Well I am fashionably late with my one year update!!!
I have been living in my affirmed gender now for sixteen months. SIXTEEN MONTHS!!! But it feels as if Aiden has been a part of me for my entire life. Some people have told me they feel like their “old self” dies and they mourn that death to a certain extent but I dont feel like Amy died. I feel like Amy was always Aiden and has just evolved from basic form, getting ready for that final Stage evolution. (Pokemon reference for the geeks among us)
So what has happened to me since then?
I started Hormone treatment at the start of 2019. The experience of applying gel daily has been interesting. The amount of times Eden runs towards me yelling “Daddy i want a huuuuuuug” and I have to duck and dive to avoid her touching my arm before the gel dries.
It’s working well as far as I can tell. I’ve got hair in places I never thought possible, including a nice amount of face fluff. My voice has dipped a fair bit in the last couple of months (can’t sing along to those high notes now!!)
Fun story, I was in Iceland (the store – not the country) with Laura recently and she turned to ask me a question and looked around me like she had lost me. I’m going to take that as good sign that my facial features have changed slightly haha.
I can actually go one step further with that. This last week I was walking passed a shop window and got freaked out because there appeared to be a guy following really close behind me. I stopped and spun around only to notice there was no one there. When I turned back to the window I felt like a complete idiot. That man in the window… yep that was my own reflection.
The over all positive change I have seen has been my mental health. Since being open about who I am it’s like a weight has been lifted. I’m not constantly grouchy (I have my moments but don’t we all), I dont hate the sound of people saying my name, I dont go to bed and lay awake trying to figure out what the hell is going on inside my head. It’s liberating and is such a relief to just exist without the constant knot between my shoulders. People misgendering me is getting less and less frequent lately, which is very affirming.

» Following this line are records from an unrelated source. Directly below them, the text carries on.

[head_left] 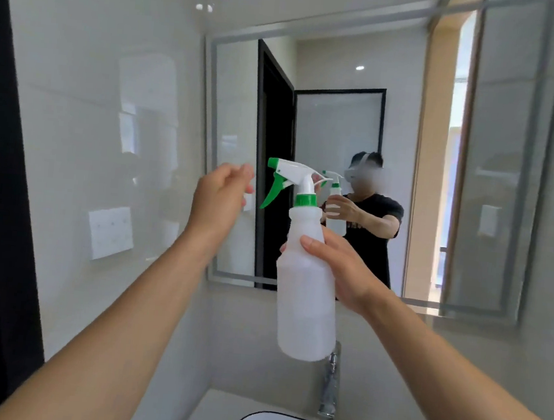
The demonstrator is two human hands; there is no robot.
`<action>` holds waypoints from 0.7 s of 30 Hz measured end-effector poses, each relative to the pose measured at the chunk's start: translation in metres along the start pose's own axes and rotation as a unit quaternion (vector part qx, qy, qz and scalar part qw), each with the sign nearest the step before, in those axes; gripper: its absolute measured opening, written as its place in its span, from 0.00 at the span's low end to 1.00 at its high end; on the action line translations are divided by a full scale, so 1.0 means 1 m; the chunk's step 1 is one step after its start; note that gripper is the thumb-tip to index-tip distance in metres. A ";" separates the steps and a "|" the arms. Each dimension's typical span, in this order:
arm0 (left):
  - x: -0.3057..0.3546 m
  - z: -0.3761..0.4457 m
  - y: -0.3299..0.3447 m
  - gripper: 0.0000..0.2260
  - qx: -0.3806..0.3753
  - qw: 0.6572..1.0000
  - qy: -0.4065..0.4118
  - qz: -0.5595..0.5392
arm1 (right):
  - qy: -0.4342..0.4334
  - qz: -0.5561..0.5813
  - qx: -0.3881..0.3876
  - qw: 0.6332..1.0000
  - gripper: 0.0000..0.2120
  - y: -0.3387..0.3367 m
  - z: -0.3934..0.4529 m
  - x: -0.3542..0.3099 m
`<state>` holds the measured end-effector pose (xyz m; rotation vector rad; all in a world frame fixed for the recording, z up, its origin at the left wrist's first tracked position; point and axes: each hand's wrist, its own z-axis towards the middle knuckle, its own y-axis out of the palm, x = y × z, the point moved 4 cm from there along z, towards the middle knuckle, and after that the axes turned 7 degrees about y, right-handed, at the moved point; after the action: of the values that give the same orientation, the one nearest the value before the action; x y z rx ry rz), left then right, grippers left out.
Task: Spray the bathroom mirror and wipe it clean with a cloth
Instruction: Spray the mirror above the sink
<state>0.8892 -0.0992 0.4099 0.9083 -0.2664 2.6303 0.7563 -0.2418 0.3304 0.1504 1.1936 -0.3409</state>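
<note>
- Our right hand (340, 269) wraps its fingers around the body of the spray bottle (306, 279), held upright before the mirror's (343, 122) lower edge.
- Our left hand (220, 194) hovers just left of the green trigger (274, 189), fingers loosely curled, holding nothing.
- The nozzle points left, toward that nearer hand, not at the glass.
- We see no cloth.

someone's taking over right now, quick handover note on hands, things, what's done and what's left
Right hand grips the spray bottle by its body, raised before the mirror, nozzle pointing left.
Left hand hovers beside the green trigger, fingers loosely curled, holding nothing.
No cloth in view.
Done: bottle picked up. No spray visible on the glass.
Left: spray the mirror, find a cloth, wipe.
</note>
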 end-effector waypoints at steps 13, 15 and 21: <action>0.002 0.024 0.067 0.08 -0.138 0.953 0.058 -0.262 | 0.019 -0.030 0.096 0.995 0.17 -0.016 -0.032 -0.018; 0.004 0.023 0.068 0.08 -0.138 0.954 0.081 -0.254 | 0.018 -0.032 0.095 0.995 0.15 -0.019 -0.036 -0.020; 0.008 0.026 0.075 0.08 -0.177 0.948 0.121 -0.237 | 0.021 -0.025 0.092 0.995 0.16 -0.021 -0.037 -0.021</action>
<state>0.8693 -0.1738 0.4301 0.4525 -0.3876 2.1246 0.7101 -0.2468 0.3379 0.2899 1.2076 -0.4942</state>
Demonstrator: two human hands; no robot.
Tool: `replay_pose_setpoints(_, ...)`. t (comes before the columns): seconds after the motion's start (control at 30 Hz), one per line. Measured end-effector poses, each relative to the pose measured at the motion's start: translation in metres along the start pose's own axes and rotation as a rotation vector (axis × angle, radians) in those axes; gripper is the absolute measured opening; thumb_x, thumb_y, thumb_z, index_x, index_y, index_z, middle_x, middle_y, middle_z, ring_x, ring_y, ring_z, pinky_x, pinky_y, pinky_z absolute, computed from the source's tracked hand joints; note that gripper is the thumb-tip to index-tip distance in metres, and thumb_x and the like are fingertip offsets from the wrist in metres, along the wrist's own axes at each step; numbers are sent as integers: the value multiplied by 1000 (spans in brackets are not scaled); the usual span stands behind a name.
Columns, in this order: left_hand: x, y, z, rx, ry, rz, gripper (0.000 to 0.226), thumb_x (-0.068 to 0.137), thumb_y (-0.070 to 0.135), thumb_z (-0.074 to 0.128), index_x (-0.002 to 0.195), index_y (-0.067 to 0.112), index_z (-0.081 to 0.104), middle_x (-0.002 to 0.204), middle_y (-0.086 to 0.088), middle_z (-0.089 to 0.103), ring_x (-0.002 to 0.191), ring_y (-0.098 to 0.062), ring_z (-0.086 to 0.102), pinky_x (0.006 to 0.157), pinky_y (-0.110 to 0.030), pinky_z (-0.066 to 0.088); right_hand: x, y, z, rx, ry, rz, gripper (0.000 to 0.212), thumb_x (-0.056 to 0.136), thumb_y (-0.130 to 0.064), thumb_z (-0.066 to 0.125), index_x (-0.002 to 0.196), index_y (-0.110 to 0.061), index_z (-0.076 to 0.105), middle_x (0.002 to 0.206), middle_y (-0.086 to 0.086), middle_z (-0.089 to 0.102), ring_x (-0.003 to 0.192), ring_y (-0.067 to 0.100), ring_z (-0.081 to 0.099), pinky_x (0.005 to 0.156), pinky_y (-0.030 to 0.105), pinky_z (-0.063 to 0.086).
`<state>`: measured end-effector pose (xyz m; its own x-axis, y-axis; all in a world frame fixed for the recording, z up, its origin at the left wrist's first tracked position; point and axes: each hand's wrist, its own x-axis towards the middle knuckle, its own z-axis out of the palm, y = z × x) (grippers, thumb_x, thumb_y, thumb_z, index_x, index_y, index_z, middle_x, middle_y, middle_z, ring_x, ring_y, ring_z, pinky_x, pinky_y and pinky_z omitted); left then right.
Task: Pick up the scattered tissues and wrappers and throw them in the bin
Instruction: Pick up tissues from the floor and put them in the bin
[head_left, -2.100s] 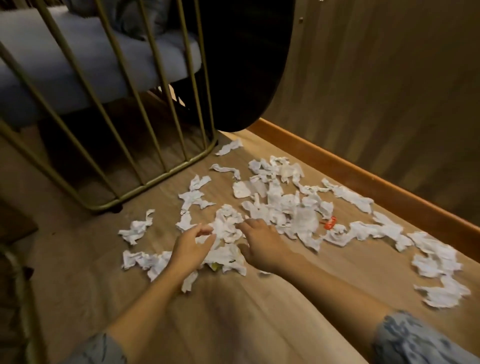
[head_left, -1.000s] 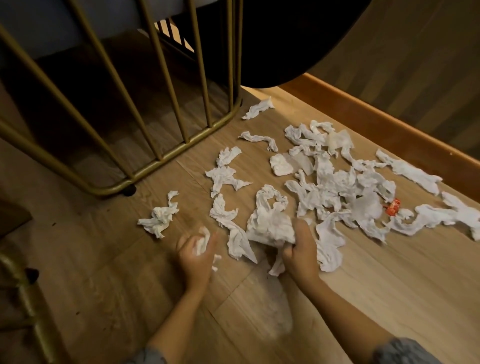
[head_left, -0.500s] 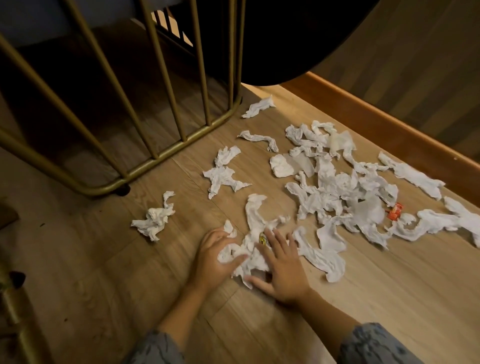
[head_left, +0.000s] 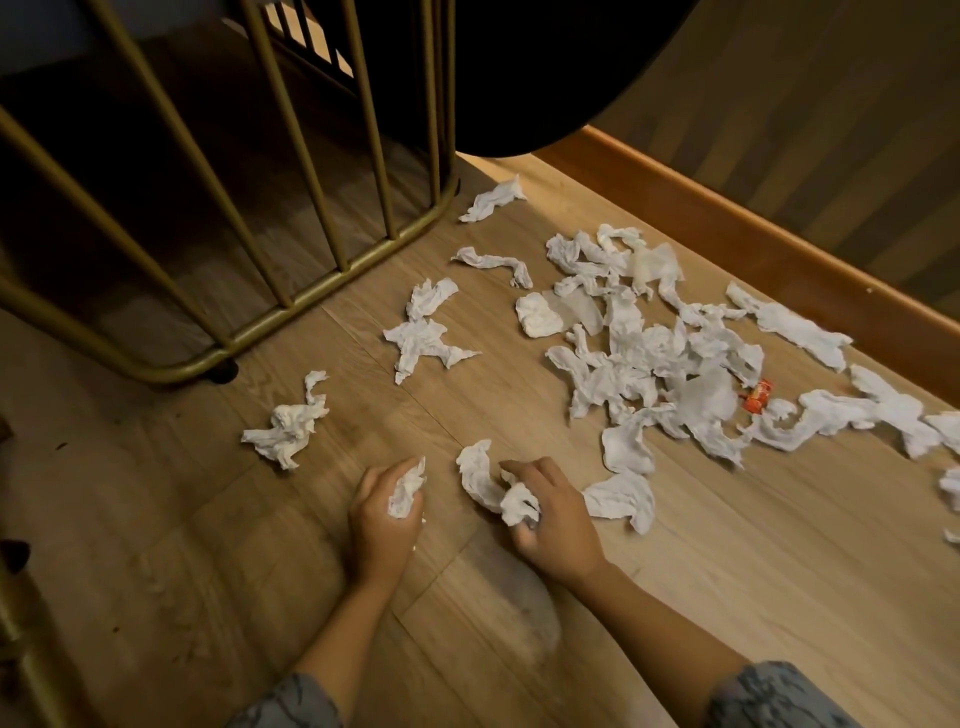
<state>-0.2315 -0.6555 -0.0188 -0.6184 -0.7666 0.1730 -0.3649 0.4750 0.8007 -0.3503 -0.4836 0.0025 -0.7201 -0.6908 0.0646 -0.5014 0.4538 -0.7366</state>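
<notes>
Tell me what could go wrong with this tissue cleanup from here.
1. Both hands are already full: the left hand and right hand each clutch a crumpled white tissue, so grabbing more may spill some.
2. The small red wrapper sits half hidden among the white tissue pile and could be missed.

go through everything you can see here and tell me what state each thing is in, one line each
left hand: closed around a crumpled tissue wad
right hand: gripping a crumpled tissue
loose tissues: scattered on the floor, not picked up
lone tissue: crumpled, apart, left of the hands
red wrapper: on the floor among tissues
bin: not visible
</notes>
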Motion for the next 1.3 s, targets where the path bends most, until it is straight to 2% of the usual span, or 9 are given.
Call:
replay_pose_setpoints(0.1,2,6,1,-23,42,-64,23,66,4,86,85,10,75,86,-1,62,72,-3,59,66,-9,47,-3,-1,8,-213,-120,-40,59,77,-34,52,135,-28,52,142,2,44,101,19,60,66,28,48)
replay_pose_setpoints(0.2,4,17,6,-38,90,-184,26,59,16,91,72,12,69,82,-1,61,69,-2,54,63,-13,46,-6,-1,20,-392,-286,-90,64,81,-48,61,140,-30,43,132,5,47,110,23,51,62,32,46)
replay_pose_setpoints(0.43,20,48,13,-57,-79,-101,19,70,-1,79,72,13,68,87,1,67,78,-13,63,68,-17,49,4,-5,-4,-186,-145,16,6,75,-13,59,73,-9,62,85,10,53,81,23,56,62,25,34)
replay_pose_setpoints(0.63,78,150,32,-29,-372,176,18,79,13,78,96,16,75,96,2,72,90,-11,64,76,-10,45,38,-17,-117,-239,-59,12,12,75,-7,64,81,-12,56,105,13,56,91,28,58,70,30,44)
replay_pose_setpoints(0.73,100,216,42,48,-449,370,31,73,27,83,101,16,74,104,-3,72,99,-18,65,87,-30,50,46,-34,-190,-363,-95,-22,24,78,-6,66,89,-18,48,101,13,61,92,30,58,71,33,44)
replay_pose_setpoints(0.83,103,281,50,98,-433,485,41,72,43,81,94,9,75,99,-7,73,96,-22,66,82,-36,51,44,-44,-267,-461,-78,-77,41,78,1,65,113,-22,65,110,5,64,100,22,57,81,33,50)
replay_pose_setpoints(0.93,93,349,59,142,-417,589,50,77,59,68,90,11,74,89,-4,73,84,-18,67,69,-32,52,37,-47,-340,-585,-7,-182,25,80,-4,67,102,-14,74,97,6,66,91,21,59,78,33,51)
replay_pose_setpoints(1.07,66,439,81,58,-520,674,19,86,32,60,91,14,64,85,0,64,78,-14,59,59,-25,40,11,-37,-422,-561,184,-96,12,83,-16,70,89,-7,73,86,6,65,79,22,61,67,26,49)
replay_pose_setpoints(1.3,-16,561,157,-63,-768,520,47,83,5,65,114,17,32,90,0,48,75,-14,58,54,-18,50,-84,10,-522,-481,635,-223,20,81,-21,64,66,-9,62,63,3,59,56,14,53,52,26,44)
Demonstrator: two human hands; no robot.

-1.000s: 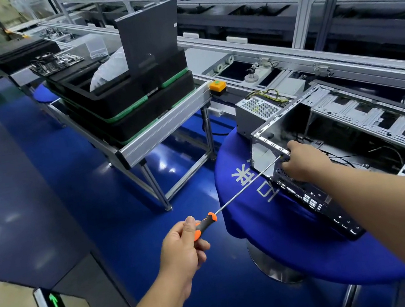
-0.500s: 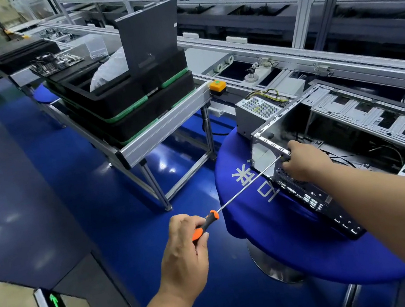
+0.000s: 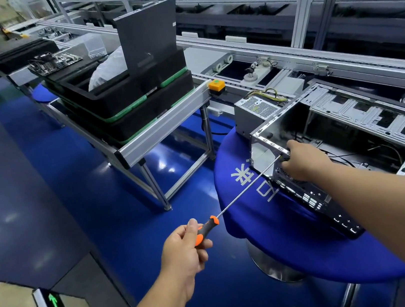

I thought transitioning with a young child would be really hard but Eden has been amazing. I didn’t prompt her to change my pronouns or call me Daddy/Dad – she did that on her own. Children are amazing creatures as they aren’t born with prejudice or judgement and Eden is so intuitive and open minded.
It’s not all been easy though. Just this year, after nine months of shared care, my doctor informed me they would no longer support my medical transition. No NHS prescription, no blood tests and refusal to communicate with the private practitioners I am registered with but I will talk about that on another post.
My next steps are to continue with the private care until my NHS appointment comes around. I still have about one and a half years left for that. If you’re still with me by then, I will let you know how it goes.